In order to be able to analyze and group the data I need these system parameters to be completed for all rows of an unit.

As I have no chance to alter the data recording to the database I need to take care of this after data base extraction before any analysis.

I therefore created a workaround as shown below.

It provides the desired result but is very slow and actually not feasible for data tables with more than 1000 rows.

dt = Current Data Table();

dt<<Sort(By(:unit), Order(Ascending), Replace Table);

:param_1 << Formula (for each row(:param_1 [row()+1] = (if (:unit[row()] == :unit [row()+1],

  :param_1 [row()], :param_1 [row()+1] )),

  ),

  Eval Formula

);

I am sure there is a more efficient and elegant way to solve this problem, but I have to admit that my skills are very limited.
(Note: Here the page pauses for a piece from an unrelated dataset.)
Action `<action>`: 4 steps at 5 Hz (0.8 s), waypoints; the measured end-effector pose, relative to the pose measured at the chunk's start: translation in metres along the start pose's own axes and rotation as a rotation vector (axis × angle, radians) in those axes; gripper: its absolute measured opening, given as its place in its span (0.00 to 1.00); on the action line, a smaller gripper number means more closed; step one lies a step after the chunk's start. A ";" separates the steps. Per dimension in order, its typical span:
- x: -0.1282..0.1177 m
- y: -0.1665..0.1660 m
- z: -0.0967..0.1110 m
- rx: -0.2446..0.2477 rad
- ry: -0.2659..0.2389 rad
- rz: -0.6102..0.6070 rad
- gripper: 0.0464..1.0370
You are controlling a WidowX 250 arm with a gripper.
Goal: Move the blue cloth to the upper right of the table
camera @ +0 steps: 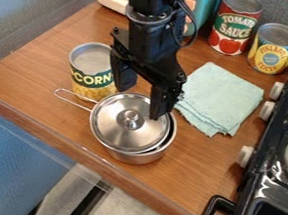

I appreciate any input from more experienced users.

Thanks,

Lutz

3 REPLIES
pmroz

Super User

Joined:

Jun 23, 2011

Try this code.  It assumes that you have a two-column table with one column called Unit and the other called Param_1.  I didn't do any performance testing, but this might zip through your table pretty quickly.  Only sets values if it has to.

dt = New Table( "Unit-Param Example",

    Add Rows( 16 ),

    New Column( "Unit",

        Character,

        Nominal,

        Set Values(

            {"a", "a", "a", "a", "b", "b", "b", "b", "c", "c", "c", "c", "d", "d",

            "d", "d"}

        )

    ),

    New Column( "Param_1",

        Numeric,

        Continuous,

        Format( "Best", 12 ),

        Set Values( [32, 32, 32, 32, 25, ., ., ., ., 14, ., ., ., ., 13, .] )

    )

);

// Sort by unit and parameter, so that if any are missing they're in positions 2, 3, 4 of a set

dt << Sort(By(:unit, :param_1), Order(Ascending, descending), Replace Table);

// Get the first row values

old_unit = dt:unit[1];

old_param = dt:param_1[1];

for (i = 2, i <= nrows(dt), i++,

    one_unit  = dt:unit[i];

    one_param = dt:param_1[i];

    if (one_unit == old_unit & is missing(one_param),

        dt:param_1[i] = old_param;

    );

    if (one_unit != old_unit,

        old_unit = one_unit;

        old_param = dt:param_1[i];

    );

);

pmroz

Super User

Joined:

Jun 23, 2011

Tested my code against a 40,000 row table and it returned in less than a second.

lutze01_hotmail

Community Trekker

Joined:

Dec 15, 2014

Thanks a lot. Will test the code first thing in office today.